1980 sonrasında bu "sağ Kemalizm"in "Türk-İslâm Sentezi" ile bağdaştırılmaya çalışılması, "seküler" hassasiyetleri güçlü kesimleri "yaşam tarzı" temelli yeni bir "sol Kemalizm" şekillendirmeye yöneltmiş, bu ise "ulusalcılık" adı verilen hareketin düşünsel motoru haline gelmiştir.

Süreç içinde değerlendirildiğinde, "Kemalizm"lerin çeşitliliği ve aralarındaki farklılık artmış ve zıt görünen hareketler "gerçek Atatürkçü"nün kendileri olduğunu savunmuşlardır. Bunun sonucu olarak günümüzde Kemalizmler arasındaki makas fazlasıyla açılmıştır.

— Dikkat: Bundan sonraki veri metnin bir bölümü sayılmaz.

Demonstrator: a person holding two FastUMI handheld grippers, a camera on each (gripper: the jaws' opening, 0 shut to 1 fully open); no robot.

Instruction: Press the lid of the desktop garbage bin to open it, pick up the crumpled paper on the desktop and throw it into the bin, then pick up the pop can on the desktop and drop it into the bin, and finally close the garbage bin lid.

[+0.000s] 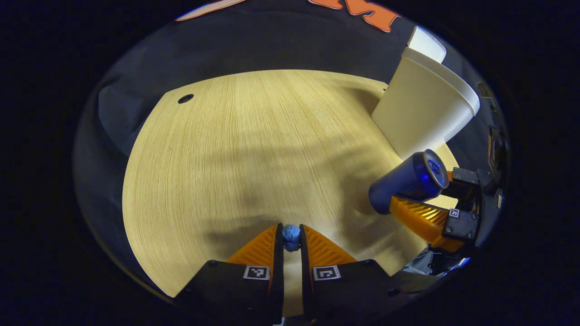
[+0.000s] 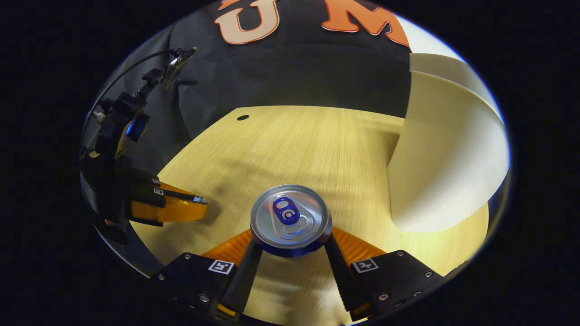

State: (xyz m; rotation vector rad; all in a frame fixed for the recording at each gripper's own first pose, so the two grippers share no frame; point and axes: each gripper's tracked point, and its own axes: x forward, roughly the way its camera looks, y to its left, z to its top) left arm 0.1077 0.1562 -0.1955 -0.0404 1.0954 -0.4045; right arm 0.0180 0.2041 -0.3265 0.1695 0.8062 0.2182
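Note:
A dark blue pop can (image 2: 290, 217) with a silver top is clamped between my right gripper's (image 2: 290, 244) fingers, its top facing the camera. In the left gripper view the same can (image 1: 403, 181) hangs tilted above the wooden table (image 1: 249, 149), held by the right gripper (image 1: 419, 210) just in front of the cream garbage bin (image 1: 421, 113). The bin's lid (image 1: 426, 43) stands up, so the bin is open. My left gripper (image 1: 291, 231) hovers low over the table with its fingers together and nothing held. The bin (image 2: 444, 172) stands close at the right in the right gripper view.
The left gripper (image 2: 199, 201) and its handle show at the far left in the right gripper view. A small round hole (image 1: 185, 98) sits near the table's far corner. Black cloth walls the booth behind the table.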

Ancak ilk bakışta farklı görünen bu hareketler "milliyetçilik," "otoriter siyaset" ve "toplumu dönüştürmeyi hedefleme" ortak paydalarında birleşmektedir.

Bunun temel nedeni Atatürk'ün 1919-1938 arasında, bilhassa da İstiklâl Harbi boyunca pragmatik bir siyasetçi olarak çelişkili söylemler kullanmasıdır.

Bunlardan seçmeler yaparak "sosyalizm karşıtı" ve "Müslüman milliyetçiliği"ni ya da "sosyalist" ve "seküler ulusçuluk"u savunan Kemalizmler üretmek mümkündür. Ama bunların hepsinin de "milliyetçi" ve "otoriter" karakterli olacağı gözden uzak tutulmamalıdır.

"İzm" mümkün mü?

Bunun yanı sıra üretilen değişik Kemalizmlerin derinlikli kuramlar oluşturamayacağının da vurgulanması gereklidir.

Bu ise Atatürk'ün üzerine "izm" inşa edilmesi oldukça zor bir düşünsel miras bırakmasından kaynaklanmaktadır.

Atatürk, Comte ve Marks benzeri bir kuramcı ya da Lenin gibi teoriyi siyasal pratiğe dönüştüren bir lider değildir.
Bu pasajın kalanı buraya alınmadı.